Only the lines from the first line of the records through the line containing "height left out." belong in the answer. Copy them exactly.

**LISTED ENTRIES:**
# # #
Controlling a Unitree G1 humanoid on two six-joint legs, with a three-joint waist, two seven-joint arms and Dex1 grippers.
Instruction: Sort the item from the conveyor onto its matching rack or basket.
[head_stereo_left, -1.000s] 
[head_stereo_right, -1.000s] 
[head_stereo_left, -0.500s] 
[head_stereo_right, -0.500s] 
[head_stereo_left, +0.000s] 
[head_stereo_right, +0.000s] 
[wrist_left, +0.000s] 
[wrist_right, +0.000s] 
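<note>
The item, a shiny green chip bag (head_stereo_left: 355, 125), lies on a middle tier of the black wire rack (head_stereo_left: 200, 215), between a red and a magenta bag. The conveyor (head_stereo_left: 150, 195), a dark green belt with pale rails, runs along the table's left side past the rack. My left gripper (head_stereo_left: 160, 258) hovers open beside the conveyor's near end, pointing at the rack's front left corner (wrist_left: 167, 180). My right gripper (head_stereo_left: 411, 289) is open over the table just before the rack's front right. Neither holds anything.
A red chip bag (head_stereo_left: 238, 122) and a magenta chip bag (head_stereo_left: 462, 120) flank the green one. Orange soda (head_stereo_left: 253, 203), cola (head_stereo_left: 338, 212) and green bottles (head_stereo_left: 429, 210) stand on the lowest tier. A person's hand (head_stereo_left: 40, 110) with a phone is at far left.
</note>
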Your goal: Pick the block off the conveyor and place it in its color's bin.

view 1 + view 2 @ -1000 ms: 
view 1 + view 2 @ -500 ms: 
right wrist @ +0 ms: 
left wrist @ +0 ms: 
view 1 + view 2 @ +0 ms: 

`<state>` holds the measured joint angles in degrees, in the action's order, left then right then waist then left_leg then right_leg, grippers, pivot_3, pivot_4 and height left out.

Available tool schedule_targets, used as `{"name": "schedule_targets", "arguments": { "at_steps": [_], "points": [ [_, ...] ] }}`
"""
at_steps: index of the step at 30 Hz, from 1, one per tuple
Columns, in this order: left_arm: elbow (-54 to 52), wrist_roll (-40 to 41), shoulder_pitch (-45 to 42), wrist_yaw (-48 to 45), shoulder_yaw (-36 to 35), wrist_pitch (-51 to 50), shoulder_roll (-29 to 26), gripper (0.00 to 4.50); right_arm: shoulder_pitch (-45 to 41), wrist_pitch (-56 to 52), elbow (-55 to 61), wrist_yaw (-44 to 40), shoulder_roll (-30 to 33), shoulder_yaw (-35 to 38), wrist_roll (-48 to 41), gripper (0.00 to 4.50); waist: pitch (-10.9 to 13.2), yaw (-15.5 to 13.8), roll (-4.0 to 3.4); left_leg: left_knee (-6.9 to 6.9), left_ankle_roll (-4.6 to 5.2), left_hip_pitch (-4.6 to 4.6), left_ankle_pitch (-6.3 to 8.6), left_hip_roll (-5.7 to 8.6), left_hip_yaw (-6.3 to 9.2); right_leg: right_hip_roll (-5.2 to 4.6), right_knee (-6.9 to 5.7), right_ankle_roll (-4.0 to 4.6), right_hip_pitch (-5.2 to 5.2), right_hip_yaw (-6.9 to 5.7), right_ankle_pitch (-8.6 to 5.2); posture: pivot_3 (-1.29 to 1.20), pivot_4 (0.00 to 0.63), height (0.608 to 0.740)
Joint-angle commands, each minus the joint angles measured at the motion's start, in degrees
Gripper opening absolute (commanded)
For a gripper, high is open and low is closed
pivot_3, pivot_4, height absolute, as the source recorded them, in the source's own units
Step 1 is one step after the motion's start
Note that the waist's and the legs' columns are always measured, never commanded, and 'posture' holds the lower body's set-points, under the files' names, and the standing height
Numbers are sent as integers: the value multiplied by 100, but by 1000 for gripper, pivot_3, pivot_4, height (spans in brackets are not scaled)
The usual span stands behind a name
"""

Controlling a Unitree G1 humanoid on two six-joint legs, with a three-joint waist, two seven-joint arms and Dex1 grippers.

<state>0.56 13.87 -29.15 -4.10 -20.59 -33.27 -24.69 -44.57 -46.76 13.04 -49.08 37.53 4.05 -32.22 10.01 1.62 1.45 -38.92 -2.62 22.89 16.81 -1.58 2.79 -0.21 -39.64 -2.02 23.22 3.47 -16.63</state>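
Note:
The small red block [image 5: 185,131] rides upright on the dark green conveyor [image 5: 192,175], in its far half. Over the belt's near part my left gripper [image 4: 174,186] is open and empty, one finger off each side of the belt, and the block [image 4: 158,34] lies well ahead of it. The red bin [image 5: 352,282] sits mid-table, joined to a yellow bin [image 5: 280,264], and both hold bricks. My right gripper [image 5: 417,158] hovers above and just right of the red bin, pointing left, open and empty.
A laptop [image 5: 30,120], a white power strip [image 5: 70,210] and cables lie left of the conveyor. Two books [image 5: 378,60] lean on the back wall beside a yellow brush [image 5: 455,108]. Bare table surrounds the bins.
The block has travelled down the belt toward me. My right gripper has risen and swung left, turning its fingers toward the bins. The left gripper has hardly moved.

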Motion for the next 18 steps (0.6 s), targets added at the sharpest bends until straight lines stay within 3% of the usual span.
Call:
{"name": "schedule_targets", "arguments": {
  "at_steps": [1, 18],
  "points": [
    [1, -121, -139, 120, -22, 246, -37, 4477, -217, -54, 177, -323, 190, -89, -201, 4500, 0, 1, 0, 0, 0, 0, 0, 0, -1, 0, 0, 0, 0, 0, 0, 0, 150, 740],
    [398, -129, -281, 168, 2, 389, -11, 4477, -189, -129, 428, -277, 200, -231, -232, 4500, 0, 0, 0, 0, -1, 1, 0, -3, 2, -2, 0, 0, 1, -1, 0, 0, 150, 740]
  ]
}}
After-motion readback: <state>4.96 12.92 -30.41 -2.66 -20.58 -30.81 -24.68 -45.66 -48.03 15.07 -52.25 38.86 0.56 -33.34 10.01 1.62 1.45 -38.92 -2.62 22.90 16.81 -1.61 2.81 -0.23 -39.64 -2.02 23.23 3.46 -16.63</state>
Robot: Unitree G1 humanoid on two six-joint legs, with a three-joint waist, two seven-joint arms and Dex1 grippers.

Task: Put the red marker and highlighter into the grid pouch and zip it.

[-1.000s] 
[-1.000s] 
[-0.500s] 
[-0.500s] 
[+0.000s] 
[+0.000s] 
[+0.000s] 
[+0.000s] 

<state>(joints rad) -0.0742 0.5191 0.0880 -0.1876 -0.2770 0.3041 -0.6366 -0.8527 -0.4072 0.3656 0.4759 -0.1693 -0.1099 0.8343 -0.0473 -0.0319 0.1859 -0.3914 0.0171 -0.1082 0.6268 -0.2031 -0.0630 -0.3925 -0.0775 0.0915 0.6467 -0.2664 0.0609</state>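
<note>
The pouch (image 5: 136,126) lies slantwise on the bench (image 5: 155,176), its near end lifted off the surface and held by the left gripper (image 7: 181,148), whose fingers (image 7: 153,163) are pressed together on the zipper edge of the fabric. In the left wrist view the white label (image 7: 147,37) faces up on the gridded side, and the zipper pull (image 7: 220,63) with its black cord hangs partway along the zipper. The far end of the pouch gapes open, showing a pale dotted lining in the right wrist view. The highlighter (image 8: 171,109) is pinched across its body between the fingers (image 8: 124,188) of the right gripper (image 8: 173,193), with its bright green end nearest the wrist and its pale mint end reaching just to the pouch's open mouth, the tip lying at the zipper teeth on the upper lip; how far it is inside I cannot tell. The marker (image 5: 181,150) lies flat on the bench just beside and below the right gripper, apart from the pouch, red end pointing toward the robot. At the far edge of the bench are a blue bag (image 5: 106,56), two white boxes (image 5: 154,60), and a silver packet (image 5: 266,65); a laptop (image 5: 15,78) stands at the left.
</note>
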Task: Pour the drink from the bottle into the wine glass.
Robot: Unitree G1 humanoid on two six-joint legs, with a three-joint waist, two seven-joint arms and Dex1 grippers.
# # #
**EXPECTED ANSWER:**
Controlling a Unitree G1 humanoid on two six-joint legs, with a three-joint waist, two seven-joint arms and Dex1 grippers.
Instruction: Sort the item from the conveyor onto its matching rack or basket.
[head_stereo_left, -1.000s] 
[head_stereo_right, -1.000s] 
[head_stereo_left, -0.500s] 
[head_stereo_right, -0.500s] 
[head_stereo_left, +0.000s] 
[head_stereo_right, +0.000s] 
[wrist_left, +0.000s] 
[wrist_right, +0.000s] 
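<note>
The item, a shiny green chip bag (head_stereo_left: 355, 125), lies on a middle tier of the black wire rack (head_stereo_left: 200, 215), between a red and a magenta bag. The conveyor (head_stereo_left: 150, 195), a dark green belt with pale rails, runs along the table's left side past the rack. My left gripper (head_stereo_left: 160, 258) hovers open beside the conveyor's near end, pointing at the rack's front left corner (wrist_left: 167, 180). My right gripper (head_stereo_left: 411, 289) is open over the table just before the rack's front right. Neither holds anything.
A red chip bag (head_stereo_left: 238, 122) and a magenta chip bag (head_stereo_left: 462, 120) flank the green one. Orange soda (head_stereo_left: 253, 203), cola (head_stereo_left: 338, 212) and green bottles (head_stereo_left: 429, 210) stand on the lowest tier. A person's hand (head_stereo_left: 40, 110) with a phone is at far left.
</note>
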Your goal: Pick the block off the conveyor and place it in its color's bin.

view 1 + view 2 @ -1000 ms: 
view 1 + view 2 @ -500 ms: 
right wrist @ +0 ms: 
left wrist @ +0 ms: 
view 1 + view 2 @ +0 ms: 

`<state>` holds the measured joint angles in degrees, in the action's order, left then right then waist then left_leg then right_leg, grippers, pivot_3, pivot_4 and height left out.

This output is complete.